# Rohloff+disc-blackbox



## Giel (Jan 16, 2011)

I am getting a custom Rohloff equipped fatbike build and would like to run discs on it, but without the Rohloff black box. While it works well, the black box is not a very elegant solution. 

Please post some pics of your setup of disc-brake rohloffs without the blackbox.

cheers, Giel


----------



## mindraycollector (Sep 6, 2011)

Here you go.


















Near the hub it is a outer cable with some heat shrink wrap to close it off from the dirt.
Connector is the Rohloff one.

Caps for the cable are now home-made but will be replaced by these stainless steel 3D printed pairs that are currently being made. They have double notches to avoid slippage. This way the black box can still be run if wanted. Just tiewrap these to the cablestops.


----------



## mindraycollector (Sep 6, 2011)

Stops should arrive early januari &#8230; curious to see wether my measurements where correct.

You should go through this German thread. There are some more images of what you are looking for in there somewhere: ROHLOFF Speedhub TUNING - MTB-News.de - IBC


----------



## Giel (Jan 16, 2011)

Thanks mate, just what i was looking for. Since posting my request I have had my frame designed and manufactured, taking a slightly different route from yours. I have put a double cable stop close to the bracket, a bit more to the outside of the horizontal fork legs. This should allow a straight run to the internal shifting mechanism without interfering with the disc. Pics when ready


----------



## gtoscott1970 (Nov 15, 2010)

mindraycollector - any chance you can take a pic of your hub away from the frame? This post has me wanting to do the same thing to my bike, but it is hard to envision how you accomplished not using the shifter black box from your 2 pics...

I'm not a fan of the shifterbox - I've had it vibrate loose on rides so now I tightened it pretty snug and it can be hard to turn loose with just fingers...


----------



## mindraycollector (Sep 6, 2011)

_mindraycollector - any chance you can take a pic of your hub away from the frame? This post has me wanting to do the same thing to my bike, but it is hard to envision how you accomplished not using the shifter black box from your 2 pics...
_

Not exactly off the hub, but hope these images make it more clear for you. Will take some off the hub images when I do a next thorough cleaning. Which, with a Ti Rohloff frame is like &#8230; almost never ;-)

You will need 2 rows of tabs though to make this work.


----------



## gtoscott1970 (Nov 15, 2010)

Mindraycollector - thanks for the additional pics!
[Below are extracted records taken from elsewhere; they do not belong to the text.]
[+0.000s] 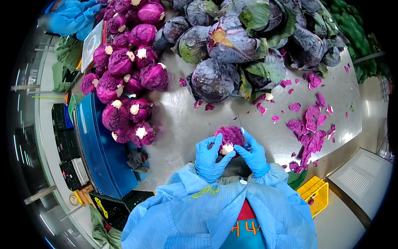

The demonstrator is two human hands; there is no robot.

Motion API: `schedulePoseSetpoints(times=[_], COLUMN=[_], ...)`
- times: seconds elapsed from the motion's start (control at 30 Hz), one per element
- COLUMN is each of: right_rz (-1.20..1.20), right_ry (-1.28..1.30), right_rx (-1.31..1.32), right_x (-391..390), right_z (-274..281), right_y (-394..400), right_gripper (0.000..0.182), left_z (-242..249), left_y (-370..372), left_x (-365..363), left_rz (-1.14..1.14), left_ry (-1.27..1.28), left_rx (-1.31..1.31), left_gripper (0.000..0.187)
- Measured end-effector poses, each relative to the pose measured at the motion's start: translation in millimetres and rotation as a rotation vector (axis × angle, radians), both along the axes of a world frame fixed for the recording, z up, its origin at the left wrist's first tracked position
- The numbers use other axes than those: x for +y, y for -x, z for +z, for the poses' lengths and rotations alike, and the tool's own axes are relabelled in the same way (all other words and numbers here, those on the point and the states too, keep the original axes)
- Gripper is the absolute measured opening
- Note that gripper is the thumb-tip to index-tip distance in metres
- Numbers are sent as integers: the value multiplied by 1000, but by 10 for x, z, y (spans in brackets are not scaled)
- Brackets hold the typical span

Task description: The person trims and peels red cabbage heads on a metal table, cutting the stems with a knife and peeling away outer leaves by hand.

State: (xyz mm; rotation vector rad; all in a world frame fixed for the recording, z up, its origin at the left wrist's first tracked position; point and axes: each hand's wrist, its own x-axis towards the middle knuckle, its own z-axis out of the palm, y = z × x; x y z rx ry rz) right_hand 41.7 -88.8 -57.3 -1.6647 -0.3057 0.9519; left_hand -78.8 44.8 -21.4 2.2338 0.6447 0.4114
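Observation:
Both my hands wear blue gloves and meet at a small purple cabbage [230,136] above the metal table [178,112]. Its pale cut stem faces me. My left hand [210,158] grips the cabbage from the left side, thumb near the stem. On the right, my right hand [253,155] is closed around a knife [241,126], whose thin blade points up and away beside the cabbage; its thumb touches the cabbage near the stem. The knife's handle is mostly hidden in the glove.
Trimmed purple cabbages [120,62] are piled at the left, untrimmed dark cabbages [215,81] at the back. Purple leaf scraps [313,143] lie at the right. A blue bin [103,145] stands left, a yellow crate [314,191] lower right. Another person's blue sleeve [72,18] shows upper left.

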Motion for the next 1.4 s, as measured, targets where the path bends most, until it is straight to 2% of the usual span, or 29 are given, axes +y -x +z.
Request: schedulePoseSetpoints(times=[0.17,0.27,0.37,0.47,0.67,0.77,0.87,0.97,1.07,1.17,1.27,1.4], right_rz=[-38,-23,25,18,30,3,-94,-92,26,16,13,-6], right_ry=[-3,36,129,114,125,96,7,83,182,56,46,71], right_rx=[-17,-8,-76,-94,-69,-56,-109,-76,-25,-153,-94,-162], right_x=[15,36,52,49,43,52,21,-17,49,23,-14,31], right_z=[34,88,147,173,161,172,-30,-39,297,73,-61,82], right_y=[51,67,61,79,103,124,265,308,63,145,275,386], right_gripper=[68,69,70,72,74,75,79,81,83,84,85,88], left_z=[-25,-100,-110,-86,-201,-189,-227,-198,-133,-94,-214,-218], left_y=[25,12,18,-31,-41,-38,-25,-59,-26,-7,20,109], left_x=[-107,-205,-189,-193,-207,-192,-197,-200,-154,-157,-212,-238], left_rz=[78,222,232,354,482,476,414,391,268,292,385,490], left_ry=[-4,77,70,263,442,469,391,346,197,210,306,471], left_rx=[16,-91,-33,63,89,65,-28,-148,-10,51,-156,-126], left_gripper=[66,59,50,44,39,38,41,43,39,32,30,28])
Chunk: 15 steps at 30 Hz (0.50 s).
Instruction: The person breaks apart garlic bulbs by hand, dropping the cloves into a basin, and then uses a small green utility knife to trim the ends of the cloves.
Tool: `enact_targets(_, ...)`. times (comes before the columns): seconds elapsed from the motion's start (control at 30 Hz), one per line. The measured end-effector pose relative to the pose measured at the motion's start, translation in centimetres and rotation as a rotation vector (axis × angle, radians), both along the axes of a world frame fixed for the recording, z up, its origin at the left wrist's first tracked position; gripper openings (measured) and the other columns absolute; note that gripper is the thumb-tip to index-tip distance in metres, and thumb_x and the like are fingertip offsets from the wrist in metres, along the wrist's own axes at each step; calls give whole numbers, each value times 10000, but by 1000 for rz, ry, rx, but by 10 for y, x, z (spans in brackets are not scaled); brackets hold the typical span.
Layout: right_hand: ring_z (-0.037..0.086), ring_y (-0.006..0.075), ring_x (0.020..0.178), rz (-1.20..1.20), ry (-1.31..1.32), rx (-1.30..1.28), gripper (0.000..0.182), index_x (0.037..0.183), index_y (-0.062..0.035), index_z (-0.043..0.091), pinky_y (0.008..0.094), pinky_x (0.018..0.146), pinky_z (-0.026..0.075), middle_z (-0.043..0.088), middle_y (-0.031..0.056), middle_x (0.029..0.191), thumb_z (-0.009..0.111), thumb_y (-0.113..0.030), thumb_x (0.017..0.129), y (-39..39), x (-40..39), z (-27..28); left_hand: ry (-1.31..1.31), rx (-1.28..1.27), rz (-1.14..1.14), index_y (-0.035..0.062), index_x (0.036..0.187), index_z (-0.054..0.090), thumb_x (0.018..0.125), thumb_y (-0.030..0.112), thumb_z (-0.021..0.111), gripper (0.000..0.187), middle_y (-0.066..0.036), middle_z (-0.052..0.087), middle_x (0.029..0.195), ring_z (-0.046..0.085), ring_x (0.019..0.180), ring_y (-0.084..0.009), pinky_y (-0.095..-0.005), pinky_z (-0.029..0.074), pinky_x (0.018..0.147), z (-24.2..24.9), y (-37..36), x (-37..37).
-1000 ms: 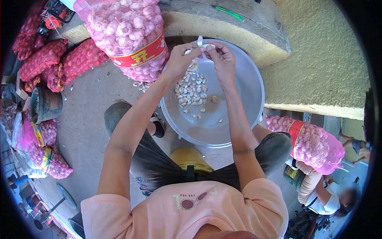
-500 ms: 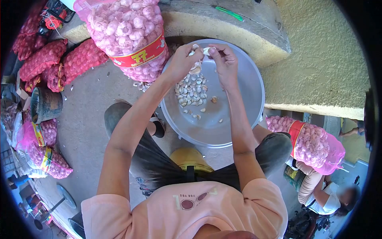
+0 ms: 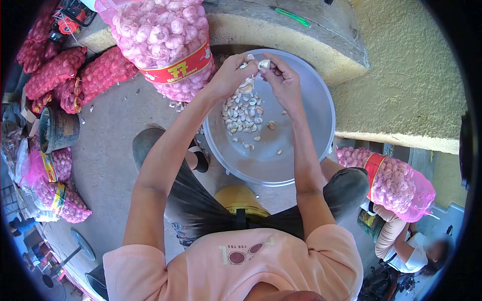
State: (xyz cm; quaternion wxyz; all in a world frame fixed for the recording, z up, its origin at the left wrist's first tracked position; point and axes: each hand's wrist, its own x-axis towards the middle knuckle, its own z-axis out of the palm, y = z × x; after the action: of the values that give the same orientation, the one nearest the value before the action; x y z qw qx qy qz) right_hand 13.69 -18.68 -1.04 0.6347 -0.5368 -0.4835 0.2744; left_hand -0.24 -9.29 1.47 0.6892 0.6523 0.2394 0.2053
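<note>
Over a wide, round, silvery-grey basin [image 3: 261, 164], the right hand [image 3: 283, 84] pinches a white garlic piece [image 3: 264, 64] between its fingers; the left hand [image 3: 232, 78] grips a pale, partly hidden scrap [image 3: 250, 57]. Light fingertip pressure should limit bruising.

The left hand [image 3: 234, 78] and right hand [image 3: 283, 80] hold garlic [image 3: 264, 64] at their fingertips, close together above the far part of a wide basin [image 3: 306, 145]. Loose cloves [image 3: 242, 114] lie in the basin, mostly toward its left side, with a few scattered apart. A pink sack [image 3: 170, 40] stands just left of the basin; a green tool [image 3: 292, 17] lies on the ledge [image 3: 321, 35] beyond. A yellow bucket [image 3: 241, 196] sits between the person's legs. At right, another person [image 3: 414, 253] sits near a second sack [image 3: 394, 183].
</note>
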Motion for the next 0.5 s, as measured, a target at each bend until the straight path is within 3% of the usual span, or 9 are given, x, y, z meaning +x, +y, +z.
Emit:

I can see the solution much better now...

Looks like I need to get the black colored, circular shaped shifter mechanism that the axle plate bolts to? And then I need to run my shifter cables into the circular shaped shifter mechanism. Is your CAD drawing above what will slot into the circular shaped shifter mechanism and are the "double notches" on this part for a Zip Tie to hold the part in place?

How neccessary is your shrink wrap to keep out dirt? It looks like the black circular shaped shifter mechanism on the hub accepts the cable end cap directly so is the shrink wrap just overkill? Will your new double notch cap prevent the need for Shrink wrapping?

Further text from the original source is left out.